> [Data for analysis]

Start of Block

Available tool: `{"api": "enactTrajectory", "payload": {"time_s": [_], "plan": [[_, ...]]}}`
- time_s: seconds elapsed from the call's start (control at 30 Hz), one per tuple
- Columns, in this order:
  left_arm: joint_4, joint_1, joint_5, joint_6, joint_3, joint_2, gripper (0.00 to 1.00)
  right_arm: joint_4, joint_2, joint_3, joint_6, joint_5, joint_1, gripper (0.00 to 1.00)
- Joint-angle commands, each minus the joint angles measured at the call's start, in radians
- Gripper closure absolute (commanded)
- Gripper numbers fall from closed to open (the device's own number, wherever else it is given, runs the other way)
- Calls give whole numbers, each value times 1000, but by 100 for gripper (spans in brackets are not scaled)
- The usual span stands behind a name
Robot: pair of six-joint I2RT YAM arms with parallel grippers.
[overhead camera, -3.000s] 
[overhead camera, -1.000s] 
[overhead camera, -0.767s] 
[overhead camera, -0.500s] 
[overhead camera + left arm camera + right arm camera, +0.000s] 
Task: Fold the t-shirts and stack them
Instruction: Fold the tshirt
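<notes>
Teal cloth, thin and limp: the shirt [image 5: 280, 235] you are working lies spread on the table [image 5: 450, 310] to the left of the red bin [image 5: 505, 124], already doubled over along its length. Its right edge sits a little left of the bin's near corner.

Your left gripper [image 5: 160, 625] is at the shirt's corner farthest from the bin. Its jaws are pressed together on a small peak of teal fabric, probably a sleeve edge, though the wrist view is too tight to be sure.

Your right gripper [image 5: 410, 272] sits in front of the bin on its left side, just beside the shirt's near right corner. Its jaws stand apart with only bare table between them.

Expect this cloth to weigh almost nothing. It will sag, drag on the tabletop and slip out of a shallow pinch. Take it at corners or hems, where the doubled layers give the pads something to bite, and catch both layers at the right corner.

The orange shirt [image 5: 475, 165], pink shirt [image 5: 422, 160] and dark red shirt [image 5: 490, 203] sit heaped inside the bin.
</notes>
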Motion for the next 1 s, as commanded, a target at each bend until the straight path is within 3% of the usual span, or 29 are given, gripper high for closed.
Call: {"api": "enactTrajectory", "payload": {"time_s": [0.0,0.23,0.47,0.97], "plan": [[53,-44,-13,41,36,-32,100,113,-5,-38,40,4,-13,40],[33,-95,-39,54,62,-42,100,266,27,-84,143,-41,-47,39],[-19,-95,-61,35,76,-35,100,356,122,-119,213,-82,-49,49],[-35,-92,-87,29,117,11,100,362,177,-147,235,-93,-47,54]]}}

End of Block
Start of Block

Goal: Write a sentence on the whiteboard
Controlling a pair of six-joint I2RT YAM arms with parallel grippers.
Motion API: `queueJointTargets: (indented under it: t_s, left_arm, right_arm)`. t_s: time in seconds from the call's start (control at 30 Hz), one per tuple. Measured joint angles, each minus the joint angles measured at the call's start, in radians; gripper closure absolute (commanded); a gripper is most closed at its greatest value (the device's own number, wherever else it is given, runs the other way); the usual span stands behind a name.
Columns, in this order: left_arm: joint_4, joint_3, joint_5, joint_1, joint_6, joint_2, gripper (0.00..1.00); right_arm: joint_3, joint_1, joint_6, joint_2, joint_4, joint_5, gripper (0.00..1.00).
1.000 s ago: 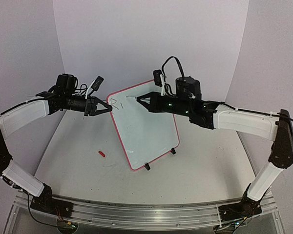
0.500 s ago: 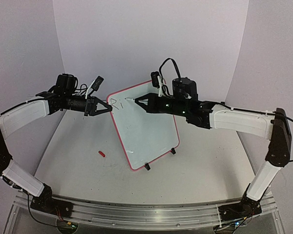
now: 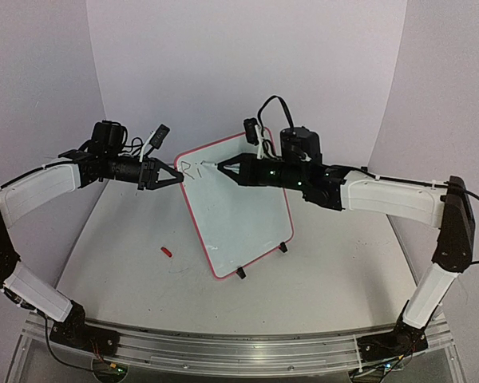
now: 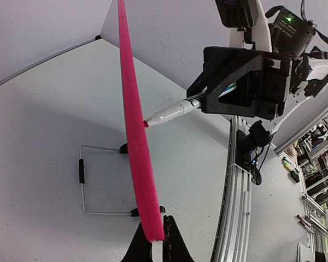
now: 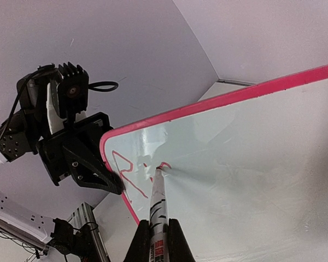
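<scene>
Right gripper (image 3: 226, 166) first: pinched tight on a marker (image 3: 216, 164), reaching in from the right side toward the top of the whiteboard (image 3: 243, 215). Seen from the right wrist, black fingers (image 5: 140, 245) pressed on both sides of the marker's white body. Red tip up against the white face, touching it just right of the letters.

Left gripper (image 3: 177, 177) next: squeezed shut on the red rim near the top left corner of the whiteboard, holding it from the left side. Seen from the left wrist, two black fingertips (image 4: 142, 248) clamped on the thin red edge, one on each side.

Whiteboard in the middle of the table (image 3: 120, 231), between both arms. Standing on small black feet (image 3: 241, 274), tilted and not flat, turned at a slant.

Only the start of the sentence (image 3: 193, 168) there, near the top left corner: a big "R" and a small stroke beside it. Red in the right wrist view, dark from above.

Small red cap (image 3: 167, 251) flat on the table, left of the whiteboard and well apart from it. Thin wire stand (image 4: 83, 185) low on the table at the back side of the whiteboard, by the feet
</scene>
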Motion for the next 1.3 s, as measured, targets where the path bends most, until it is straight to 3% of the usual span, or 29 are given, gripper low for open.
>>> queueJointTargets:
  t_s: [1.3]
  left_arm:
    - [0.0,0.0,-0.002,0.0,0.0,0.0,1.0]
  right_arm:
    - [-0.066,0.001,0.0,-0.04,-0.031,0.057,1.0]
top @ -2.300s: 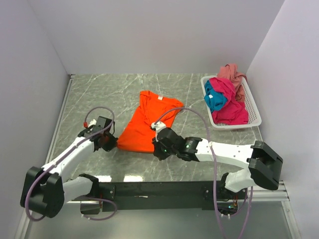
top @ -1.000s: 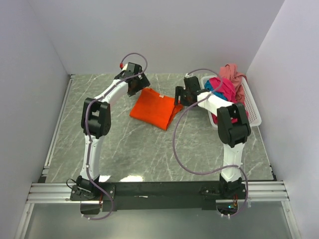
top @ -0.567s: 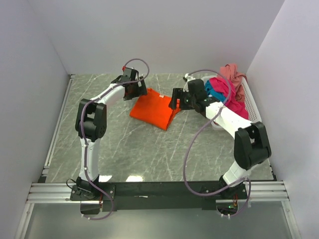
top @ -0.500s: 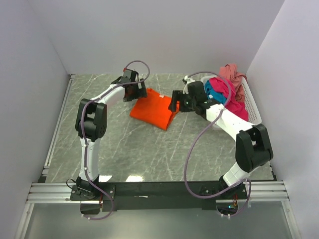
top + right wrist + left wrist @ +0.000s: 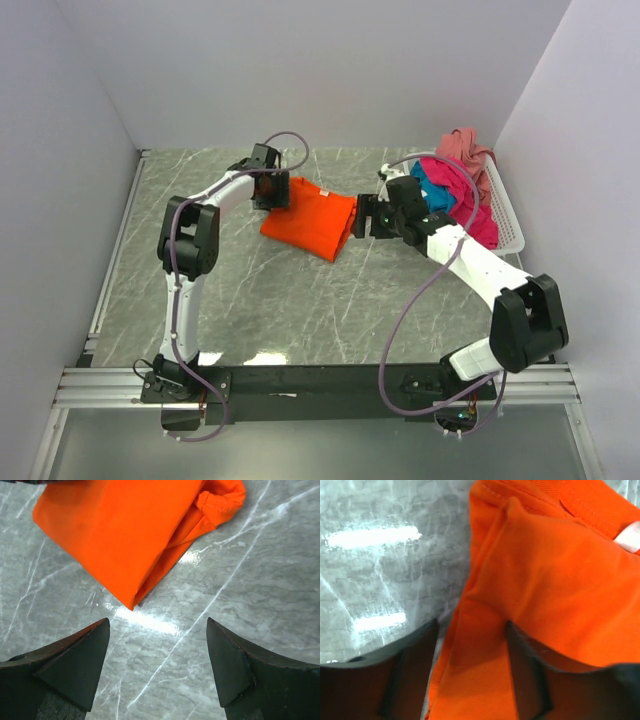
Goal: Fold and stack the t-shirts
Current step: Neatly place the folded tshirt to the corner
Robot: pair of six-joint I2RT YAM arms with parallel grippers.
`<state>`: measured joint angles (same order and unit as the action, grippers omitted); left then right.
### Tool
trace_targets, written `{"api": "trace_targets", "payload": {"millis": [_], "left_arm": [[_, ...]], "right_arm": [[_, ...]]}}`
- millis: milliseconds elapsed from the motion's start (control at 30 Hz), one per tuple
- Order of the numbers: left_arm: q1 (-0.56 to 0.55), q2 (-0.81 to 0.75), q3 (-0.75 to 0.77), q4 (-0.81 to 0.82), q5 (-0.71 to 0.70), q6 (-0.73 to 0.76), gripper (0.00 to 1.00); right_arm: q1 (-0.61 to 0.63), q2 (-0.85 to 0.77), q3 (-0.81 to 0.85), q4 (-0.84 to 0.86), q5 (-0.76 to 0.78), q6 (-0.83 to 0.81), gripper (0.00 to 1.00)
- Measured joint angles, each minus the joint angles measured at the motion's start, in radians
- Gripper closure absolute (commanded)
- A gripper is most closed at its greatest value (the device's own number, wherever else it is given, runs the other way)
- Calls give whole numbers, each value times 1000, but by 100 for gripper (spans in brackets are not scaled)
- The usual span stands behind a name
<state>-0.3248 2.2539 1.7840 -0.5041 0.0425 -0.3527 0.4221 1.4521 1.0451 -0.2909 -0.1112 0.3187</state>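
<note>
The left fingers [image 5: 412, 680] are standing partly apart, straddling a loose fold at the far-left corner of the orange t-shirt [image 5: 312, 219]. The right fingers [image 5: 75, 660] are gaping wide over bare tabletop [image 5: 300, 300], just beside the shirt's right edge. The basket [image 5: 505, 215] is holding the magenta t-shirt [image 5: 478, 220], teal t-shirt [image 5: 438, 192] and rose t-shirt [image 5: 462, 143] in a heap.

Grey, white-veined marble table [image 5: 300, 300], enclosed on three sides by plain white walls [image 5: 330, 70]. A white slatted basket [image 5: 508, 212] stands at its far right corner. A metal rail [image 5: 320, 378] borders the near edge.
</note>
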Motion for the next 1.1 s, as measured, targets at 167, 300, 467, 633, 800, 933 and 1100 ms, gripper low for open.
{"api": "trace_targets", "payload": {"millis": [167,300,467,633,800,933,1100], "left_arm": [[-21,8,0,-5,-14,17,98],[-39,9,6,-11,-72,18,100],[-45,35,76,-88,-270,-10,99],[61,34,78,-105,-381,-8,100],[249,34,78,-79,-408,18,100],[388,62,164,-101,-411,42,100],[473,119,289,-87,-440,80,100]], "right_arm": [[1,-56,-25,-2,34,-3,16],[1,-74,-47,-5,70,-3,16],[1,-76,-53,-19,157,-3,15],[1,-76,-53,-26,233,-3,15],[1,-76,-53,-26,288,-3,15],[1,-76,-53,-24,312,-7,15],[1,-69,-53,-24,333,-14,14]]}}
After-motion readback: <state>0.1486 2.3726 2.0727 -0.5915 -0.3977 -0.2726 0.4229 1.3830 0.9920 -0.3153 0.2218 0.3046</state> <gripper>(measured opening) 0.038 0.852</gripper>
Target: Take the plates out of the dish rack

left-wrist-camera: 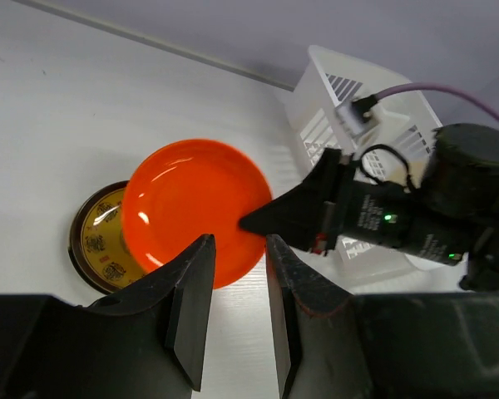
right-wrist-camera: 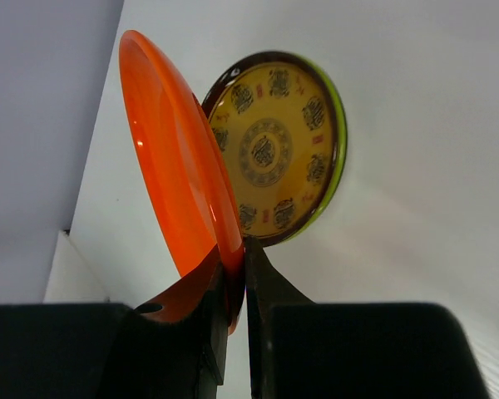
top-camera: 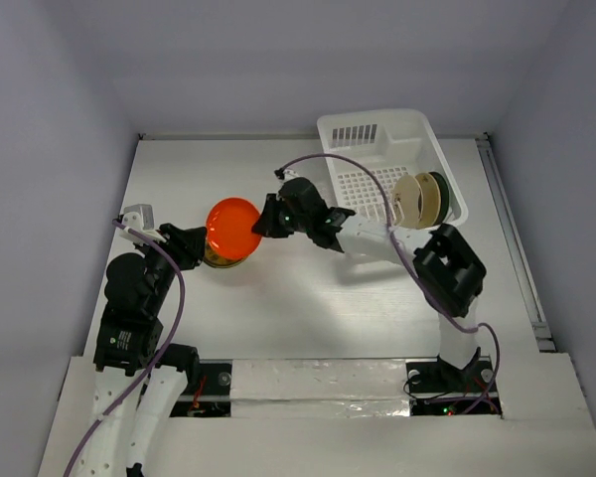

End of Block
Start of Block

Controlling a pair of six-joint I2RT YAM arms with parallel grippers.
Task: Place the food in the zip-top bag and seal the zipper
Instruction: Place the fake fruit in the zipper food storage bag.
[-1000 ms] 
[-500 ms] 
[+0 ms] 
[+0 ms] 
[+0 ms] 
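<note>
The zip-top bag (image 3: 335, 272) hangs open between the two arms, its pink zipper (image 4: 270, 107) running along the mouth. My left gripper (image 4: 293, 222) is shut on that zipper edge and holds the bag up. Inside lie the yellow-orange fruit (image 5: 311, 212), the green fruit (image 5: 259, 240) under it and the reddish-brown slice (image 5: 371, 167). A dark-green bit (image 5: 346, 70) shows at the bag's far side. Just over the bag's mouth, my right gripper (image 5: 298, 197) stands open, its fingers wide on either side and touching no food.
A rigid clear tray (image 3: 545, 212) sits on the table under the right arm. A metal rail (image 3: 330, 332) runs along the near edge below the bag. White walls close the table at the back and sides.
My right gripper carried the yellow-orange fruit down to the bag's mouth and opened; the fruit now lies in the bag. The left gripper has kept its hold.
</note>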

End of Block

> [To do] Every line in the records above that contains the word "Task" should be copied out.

> [Response below]
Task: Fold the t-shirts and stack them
Task: Place the food in the zip-top bag and seal the zipper

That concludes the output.